How to Optimize Cybersecurity Budget in 2026?

How to Optimize Cybersecurity Budget in 2026?

CISOs are shifting 2026 cybersecurity budgets from reactive, optimization-driven strategies toward growth-focused, precision investments that prioritize measurable risk reduction and operational efficiency.
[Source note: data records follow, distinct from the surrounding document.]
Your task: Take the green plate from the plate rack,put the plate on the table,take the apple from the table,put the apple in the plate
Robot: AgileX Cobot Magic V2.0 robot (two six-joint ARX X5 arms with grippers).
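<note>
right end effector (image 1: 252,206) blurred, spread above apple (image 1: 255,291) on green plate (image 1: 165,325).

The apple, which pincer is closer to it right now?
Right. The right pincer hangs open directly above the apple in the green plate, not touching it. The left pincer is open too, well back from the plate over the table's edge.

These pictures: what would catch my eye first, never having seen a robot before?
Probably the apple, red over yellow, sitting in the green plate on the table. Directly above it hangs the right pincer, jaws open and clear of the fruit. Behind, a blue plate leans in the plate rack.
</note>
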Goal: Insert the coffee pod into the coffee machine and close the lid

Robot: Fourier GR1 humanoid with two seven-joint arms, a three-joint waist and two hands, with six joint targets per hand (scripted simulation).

Adversarial Exposure Validation (AEV) and continuous testing (via platforms like Picus) are emphasized as essential to proving ROI, optimizing tool sprawl, and prioritizing exploitable vulnerabilities. #Picus #Kerberoasting

Keypoints

  • Global cybersecurity spending is forecast to reach $240 billion in 2026, reflecting a strategic shift toward investments that demonstrably reduce risk.
  • About 50% of organizations allocate $1M–$10M annually, creating a “Goldilocks Zone” where managing budget effectiveness—not just securing funds—is the primary challenge.
  • Investment personas show most organizations (≈50%) increasing budgets 5–20%, while ~15% are scaling >20% and ~10% are flat or decreasing.
  • Personnel remains the largest expense (~25% overall; ~30% for organizations >25k employees), with MSSPs filling gaps for smaller organizations.
  • Technology spend is approaching 40% (people + product split), but tool proliferation leads to a “complexity trap” where more products can create blind spots and friction.
  • Adversarial Exposure Validation (AEV)—continuous BAS and automated pentesting—is presented as the key capability to validate controls, prioritize exploitable vulnerabilities, and prove cybersecurity ROI.

MITRE Techniques

  • [T1486 ] Data Encrypted for Impact – AEV simulates outcomes like encrypted data to test defenses; [‘ransomware payloads’]
  • [T1021 ] Lateral Movement (Remote Services) – AEV tests attackers’ ability to move across environments to validate lateral controls; [‘lateral movement’]
  • [T1041 ] Exfiltration Over C2 Channel (Data Exfiltration) – Continuous validation checks whether controls prevent sensitive data theft; [‘data exfiltration’]
  • [T1068 ] Exploitation for Privilege Escalation – Automated pentesting chains multi-step attacks to reveal privilege escalation paths; [‘privilege escalation’]
  • [T1558.003 ] Kerberoasting – Automated attack simulations include Kerberoasting to validate identity and Kerberos defenses; [‘Kerberoasting’]
  • [T1078 ] Valid Accounts (Identity Exploitation) – AEV assesses risks from compromised or abused identities to confirm identity protection effectiveness; [‘identity exploitation’]

Indicators of Compromise

  • [None ] No IOCs provided – The article contains no IP addresses, file hashes, domains, or specific malicious filenames or artifacts.